Please set down the data word for word; images do not go in the copy.

===============

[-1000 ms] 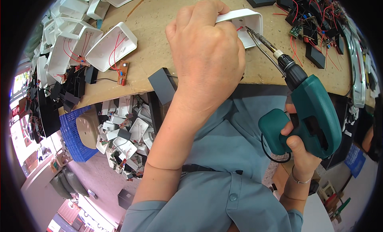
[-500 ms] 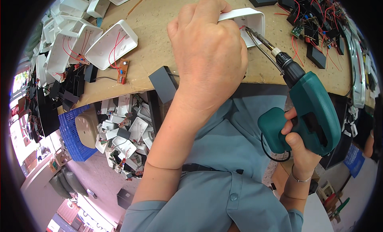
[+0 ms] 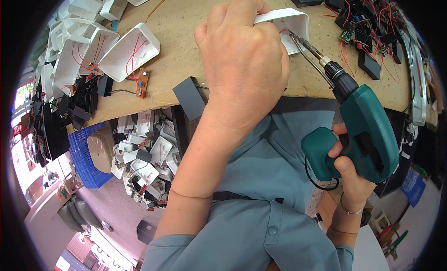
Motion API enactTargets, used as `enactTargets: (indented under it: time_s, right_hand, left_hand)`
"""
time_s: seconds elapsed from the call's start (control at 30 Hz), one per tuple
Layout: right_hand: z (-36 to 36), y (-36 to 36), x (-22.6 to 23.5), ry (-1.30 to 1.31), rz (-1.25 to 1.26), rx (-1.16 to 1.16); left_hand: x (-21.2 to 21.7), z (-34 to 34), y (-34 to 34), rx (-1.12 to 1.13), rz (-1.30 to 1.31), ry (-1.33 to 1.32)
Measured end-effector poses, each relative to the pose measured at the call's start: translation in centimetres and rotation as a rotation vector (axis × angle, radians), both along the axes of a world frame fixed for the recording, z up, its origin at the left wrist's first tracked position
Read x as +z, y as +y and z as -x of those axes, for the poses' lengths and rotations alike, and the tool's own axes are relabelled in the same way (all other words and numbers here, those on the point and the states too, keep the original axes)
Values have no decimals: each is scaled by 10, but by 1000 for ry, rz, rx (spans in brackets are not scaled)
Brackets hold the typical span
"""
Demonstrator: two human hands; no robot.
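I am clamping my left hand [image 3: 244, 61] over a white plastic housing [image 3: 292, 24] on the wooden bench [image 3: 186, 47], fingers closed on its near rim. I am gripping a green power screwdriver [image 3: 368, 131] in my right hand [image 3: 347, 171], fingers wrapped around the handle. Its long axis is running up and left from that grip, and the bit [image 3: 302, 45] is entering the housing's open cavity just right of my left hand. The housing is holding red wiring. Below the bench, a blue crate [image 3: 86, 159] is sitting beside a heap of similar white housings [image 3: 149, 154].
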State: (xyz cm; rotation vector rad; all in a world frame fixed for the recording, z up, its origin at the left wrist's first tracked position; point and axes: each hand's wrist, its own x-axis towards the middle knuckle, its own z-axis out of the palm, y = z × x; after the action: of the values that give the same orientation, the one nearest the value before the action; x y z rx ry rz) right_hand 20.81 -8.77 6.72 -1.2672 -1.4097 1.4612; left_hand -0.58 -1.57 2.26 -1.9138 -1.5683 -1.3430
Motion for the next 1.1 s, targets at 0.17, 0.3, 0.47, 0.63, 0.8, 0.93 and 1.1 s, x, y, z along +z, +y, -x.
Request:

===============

Written response>
[-1000 ms] 
[-500 ms] 
[+0 ms] 
Motion API enactTargets, used as `enactTargets: (indented under it: time_s, right_hand, left_hand)`
"""
time_s: seconds elapsed from the call's start (control at 30 Hz), one per tuple
Layout: right_hand: z (-36 to 36), y (-36 to 36), x (-22.6 to 23.5), ry (-1.30 to 1.31), rz (-1.25 to 1.26), rx (-1.16 to 1.16); left_hand: x (-21.2 to 21.7), z (-34 to 34), y (-34 to 34), rx (-1.12 to 1.13), rz (-1.30 to 1.31), ry (-1.33 to 1.32)
Measured end-effector poses, each relative to the pose measured at the call's start: translation in centimetres and rotation as a rotation vector (axis × angle, radians), both along the axes of a world frame fixed for the recording, z up, its origin at the left wrist's first tracked position
Read x as +z, y as +y and z as -x of those axes, for the poses' lengths and rotations alike, and the tool's own axes are relabelled in the same way (all other words and numbers here, those on the point and the states too, keep the original axes)
Values have no decimals: each is scaled by 10, but by 1000 for ry, rz, rx (spans in brackets are not scaled)
Brackets hold the typical span
"""
Demonstrator: two human hands; no robot.
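I am clamping my left hand [image 3: 244, 61] over a white plastic housing [image 3: 292, 24] on the wooden bench [image 3: 186, 47], fingers closed on its near rim. I am gripping a green power screwdriver [image 3: 368, 131] in my right hand [image 3: 347, 171], fingers wrapped around the handle. Its long axis is running up and left from that grip, and the bit [image 3: 302, 45] is entering the housing's open cavity just right of my left hand. The housing is holding red wiring. Below the bench, a blue crate [image 3: 86, 159] is sitting beside a heap of similar white housings [image 3: 149, 154].
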State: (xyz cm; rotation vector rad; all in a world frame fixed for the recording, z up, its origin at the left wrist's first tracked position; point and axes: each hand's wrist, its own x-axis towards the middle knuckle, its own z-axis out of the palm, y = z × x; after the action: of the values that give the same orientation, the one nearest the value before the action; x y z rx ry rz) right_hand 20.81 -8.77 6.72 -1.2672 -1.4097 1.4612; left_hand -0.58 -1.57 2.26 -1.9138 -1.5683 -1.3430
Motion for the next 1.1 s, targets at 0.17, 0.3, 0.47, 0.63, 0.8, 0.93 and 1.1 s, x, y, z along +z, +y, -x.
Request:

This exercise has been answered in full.